▸ PROMPT
Nothing outside the lines below from the one containing "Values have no" through the one containing "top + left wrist" is to be printed; print those exactly, ends included, and drop the pictures.

Content starts

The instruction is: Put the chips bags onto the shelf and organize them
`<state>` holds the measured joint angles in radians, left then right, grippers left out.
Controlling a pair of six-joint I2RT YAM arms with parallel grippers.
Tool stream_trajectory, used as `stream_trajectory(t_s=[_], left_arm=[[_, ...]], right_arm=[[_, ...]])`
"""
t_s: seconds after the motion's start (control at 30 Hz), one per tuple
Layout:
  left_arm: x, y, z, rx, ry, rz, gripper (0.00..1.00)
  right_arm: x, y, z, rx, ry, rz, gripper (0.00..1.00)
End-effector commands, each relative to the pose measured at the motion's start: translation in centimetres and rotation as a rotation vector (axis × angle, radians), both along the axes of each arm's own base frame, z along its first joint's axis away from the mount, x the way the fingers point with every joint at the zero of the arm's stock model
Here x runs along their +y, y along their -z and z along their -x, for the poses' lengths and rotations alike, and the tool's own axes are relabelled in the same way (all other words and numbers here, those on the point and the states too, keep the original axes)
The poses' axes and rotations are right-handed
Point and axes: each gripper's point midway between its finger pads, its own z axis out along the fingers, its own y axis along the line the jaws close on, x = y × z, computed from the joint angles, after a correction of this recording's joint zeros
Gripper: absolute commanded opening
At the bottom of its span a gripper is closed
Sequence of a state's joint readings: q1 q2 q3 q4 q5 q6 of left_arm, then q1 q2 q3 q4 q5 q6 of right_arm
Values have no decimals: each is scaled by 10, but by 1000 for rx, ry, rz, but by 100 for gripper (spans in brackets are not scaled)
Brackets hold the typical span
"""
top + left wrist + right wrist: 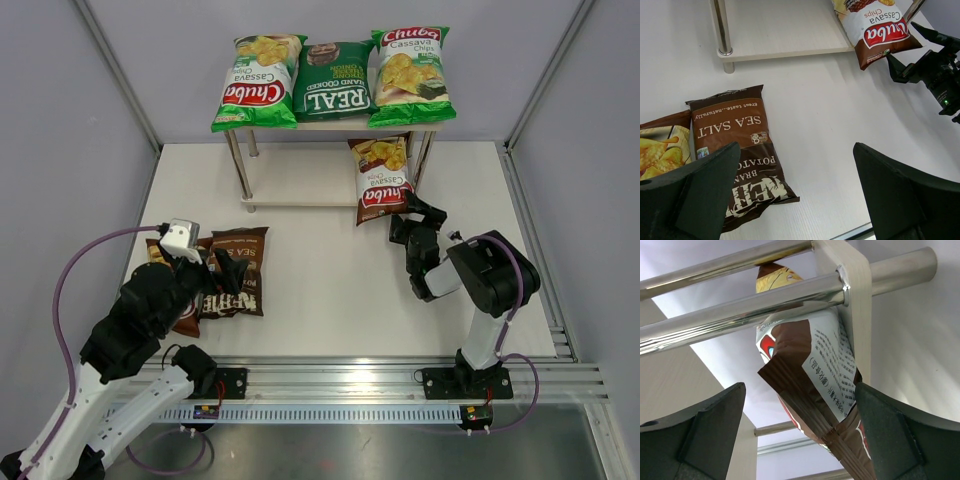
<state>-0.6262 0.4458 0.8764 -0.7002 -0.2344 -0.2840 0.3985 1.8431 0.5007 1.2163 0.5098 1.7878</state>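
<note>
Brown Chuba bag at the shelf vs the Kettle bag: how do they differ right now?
Place: the brown Chuba bag sits on the shelf's lower board; the Kettle bag lies on the table.
Pose: the Chuba bag tilts, overhanging the board's front edge; the Kettle bag lies flat.
Look: Chuba shows a red logo, Kettle white SEA SALT lettering.
Shared: brown packs, each facing an open hand: right hand at Chuba, left hand at Kettle.

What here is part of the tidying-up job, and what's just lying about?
Part of the job:
shelf
left light-green bag, dark-green bag and right light-green bag, on its top board
brown bag at the lower board's right end
dark-brown bag and second brown bag, on the table

Not part of it:
metal rail
purple cable
</note>
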Motion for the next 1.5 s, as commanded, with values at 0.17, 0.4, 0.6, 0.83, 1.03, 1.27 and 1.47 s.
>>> stream_trajectory(t_s=[0.17,0.4,0.6,0.83,1.03,1.27,1.47], left_arm=[[-2,-6,-7,-23,-2,-3,99],[2,-3,-11,-4,-38,-15,99],[2,-3,-11,-3,-38,-14,99],[3,-2,-10,-6,-41,-11,99],[2,-1,-11,0,-41,-16,99],[2,-1,-10,-2,-33,-16,99],[0,-2,-10,-6,-25,-14,99]], right_arm=[[8,-32,13,-80,-52,-13,100],[4,-8,29,126,-80,115,99],[3,-16,35,132,-108,147,99],[9,-12,32,152,-144,137,99],[15,-13,25,162,-160,141,99],[27,-16,0,102,-161,74,97],[26,-24,-17,57,-113,-9,93]])
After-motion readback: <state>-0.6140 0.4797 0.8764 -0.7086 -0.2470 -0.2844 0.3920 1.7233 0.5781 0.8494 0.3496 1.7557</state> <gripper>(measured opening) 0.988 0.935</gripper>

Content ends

▸ RESPONSE TO THIS TASK
Values have no decimals: each is scaled by 10, but by 1000 for rx, ry, rz, but by 100 for gripper (spans in brackets are not scaled)
Brackets hold the typical span
"""
top + left wrist + right wrist: 

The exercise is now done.